→ **YOUR INSTRUCTIONS**
In full and word for word, restate the lines of the listing.

###

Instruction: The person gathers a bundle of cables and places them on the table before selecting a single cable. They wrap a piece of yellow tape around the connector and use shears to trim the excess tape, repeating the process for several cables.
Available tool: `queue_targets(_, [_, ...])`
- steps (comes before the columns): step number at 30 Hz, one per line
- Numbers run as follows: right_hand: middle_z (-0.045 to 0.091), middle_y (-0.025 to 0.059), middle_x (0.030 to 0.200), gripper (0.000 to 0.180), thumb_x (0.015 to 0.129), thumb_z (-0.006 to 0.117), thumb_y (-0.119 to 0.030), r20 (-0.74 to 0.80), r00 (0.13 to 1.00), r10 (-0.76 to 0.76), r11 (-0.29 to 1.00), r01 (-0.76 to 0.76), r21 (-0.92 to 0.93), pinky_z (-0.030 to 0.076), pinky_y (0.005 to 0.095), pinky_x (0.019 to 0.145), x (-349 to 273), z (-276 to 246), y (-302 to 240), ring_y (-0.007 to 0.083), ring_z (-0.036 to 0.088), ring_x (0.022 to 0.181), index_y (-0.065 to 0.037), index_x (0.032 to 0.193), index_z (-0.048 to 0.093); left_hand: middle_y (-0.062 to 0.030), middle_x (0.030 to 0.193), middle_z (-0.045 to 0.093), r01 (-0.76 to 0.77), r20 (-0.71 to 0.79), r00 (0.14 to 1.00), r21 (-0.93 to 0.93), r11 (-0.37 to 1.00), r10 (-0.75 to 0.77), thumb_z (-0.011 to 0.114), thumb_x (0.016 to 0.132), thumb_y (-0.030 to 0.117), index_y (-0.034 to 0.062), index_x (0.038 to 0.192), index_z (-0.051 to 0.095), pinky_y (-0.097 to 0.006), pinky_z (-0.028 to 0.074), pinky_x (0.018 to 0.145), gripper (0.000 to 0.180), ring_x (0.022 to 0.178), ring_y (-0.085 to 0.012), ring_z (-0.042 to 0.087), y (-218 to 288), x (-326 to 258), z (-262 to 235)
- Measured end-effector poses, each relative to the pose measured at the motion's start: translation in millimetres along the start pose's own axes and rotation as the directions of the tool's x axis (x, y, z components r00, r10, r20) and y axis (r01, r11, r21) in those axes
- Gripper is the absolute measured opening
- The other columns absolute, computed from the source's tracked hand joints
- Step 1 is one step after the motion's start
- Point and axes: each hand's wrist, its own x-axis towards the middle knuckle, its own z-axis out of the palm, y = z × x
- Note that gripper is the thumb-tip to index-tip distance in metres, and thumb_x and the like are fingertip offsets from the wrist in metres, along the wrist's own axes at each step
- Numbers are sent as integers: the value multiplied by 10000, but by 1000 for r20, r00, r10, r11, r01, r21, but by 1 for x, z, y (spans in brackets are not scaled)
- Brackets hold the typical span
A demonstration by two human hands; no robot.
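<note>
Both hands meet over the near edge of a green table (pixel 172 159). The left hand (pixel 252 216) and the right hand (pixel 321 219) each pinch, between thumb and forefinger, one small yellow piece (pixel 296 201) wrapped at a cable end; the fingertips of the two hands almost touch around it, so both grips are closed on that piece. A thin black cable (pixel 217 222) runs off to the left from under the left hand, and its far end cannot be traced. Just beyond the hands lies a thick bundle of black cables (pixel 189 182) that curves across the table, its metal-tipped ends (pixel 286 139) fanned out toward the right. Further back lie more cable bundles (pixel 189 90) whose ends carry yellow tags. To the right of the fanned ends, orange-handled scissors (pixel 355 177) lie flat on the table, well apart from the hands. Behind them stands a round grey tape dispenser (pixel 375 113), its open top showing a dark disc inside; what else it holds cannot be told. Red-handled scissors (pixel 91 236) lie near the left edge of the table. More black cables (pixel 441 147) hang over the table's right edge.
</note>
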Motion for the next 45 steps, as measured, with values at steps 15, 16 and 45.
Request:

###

→ **PROBLEM SOLUTION**
Instruction: The person gathers a bundle of cables and places them on the table before selecting a single cable. They wrap a piece of yellow tape around the connector and use shears to trim the excess tape, repeating the process for several cables.
Available tool: `queue_targets(_, [_, ...])`
- steps (comes before the columns): step number at 30 Hz, one per line
- Numbers run as follows: right_hand: middle_z (-0.045 to 0.091), middle_y (-0.025 to 0.059), middle_x (0.030 to 0.200), gripper (0.000 to 0.180), thumb_x (0.015 to 0.129), thumb_z (-0.006 to 0.117), thumb_y (-0.119 to 0.030), r20 (-0.74 to 0.80), r00 (0.13 to 1.00), r10 (-0.76 to 0.76), r11 (-0.29 to 1.00), r01 (-0.76 to 0.76), r21 (-0.92 to 0.93), pinky_z (-0.030 to 0.076), pinky_y (0.005 to 0.095), pinky_x (0.019 to 0.145), x (-349 to 273), z (-276 to 246), y (-302 to 240), ring_y (-0.007 to 0.083), ring_z (-0.036 to 0.088), ring_x (0.022 to 0.181), index_y (-0.065 to 0.037), index_x (0.032 to 0.193), index_z (-0.048 to 0.093); left_hand: middle_y (-0.062 to 0.030), middle_x (0.030 to 0.193), middle_z (-0.045 to 0.093), r01 (-0.76 to 0.77), r20 (-0.71 to 0.79), r00 (0.14 to 1.00), r21 (-0.93 to 0.93), r11 (-0.37 to 1.00), r10 (-0.75 to 0.77), thumb_z (-0.011 to 0.114), thumb_x (0.016 to 0.132), thumb_y (-0.030 to 0.117), index_y (-0.034 to 0.062), index_x (0.038 to 0.192), index_z (-0.051 to 0.095), pinky_y (-0.097 to 0.006), pinky_z (-0.028 to 0.074), pinky_x (0.018 to 0.145), gripper (0.000 to 0.180), ring_x (0.022 to 0.178), ring_y (-0.085 to 0.012), ring_z (-0.042 to 0.087), y (-218 to 288), x (-326 to 258), z (-262 to 235)
- Measured end-effector poses, each relative to the pose measured at the motion's start: translation in millimetres along the start pose's own axes and rotation as the directions of the tool's x axis (x, y, z components r00, r10, r20) and y axis (r01, r11, r21) in those axes
- Gripper is the absolute measured opening
- The other columns absolute, computed from the source's tracked hand joints
- Step 1 is one step after the motion's start
- Point and axes: each hand's wrist, its own x-axis towards the middle knuckle, its own z-axis out of the palm, y = z × x
- Note that gripper is the thumb-tip to index-tip distance in metres, and thumb_x and the like are fingertip offsets from the wrist in metres, along the wrist's own axes at each step
- Numbers are sent as integers: the value multiplied by 10000, but by 1000 for r20, r00, r10, r11, r01, r21, but by 1 for x, z, y (spans in brackets are not scaled)
- Brackets hold the typical span
A demonstration by two human hands; no robot.
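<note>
Both hands meet over the near edge of a green table (pixel 172 159). The left hand (pixel 252 216) and the right hand (pixel 321 219) each pinch, between thumb and forefinger, one small yellow piece (pixel 296 201) wrapped at a cable end; the fingertips of the two hands almost touch around it, so both grips are closed on that piece. A thin black cable (pixel 217 222) runs off to the left from under the left hand, and its far end cannot be traced. Just beyond the hands lies a thick bundle of black cables (pixel 189 182) that curves across the table, its metal-tipped ends (pixel 286 139) fanned out toward the right. Further back lie more cable bundles (pixel 189 90) whose ends carry yellow tags. To the right of the fanned ends, orange-handled scissors (pixel 355 177) lie flat on the table, well apart from the hands. Behind them stands a round grey tape dispenser (pixel 375 113), its open top showing a dark disc inside; what else it holds cannot be told. Red-handled scissors (pixel 91 236) lie near the left edge of the table. More black cables (pixel 441 147) hang over the table's right edge.
</note>
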Motion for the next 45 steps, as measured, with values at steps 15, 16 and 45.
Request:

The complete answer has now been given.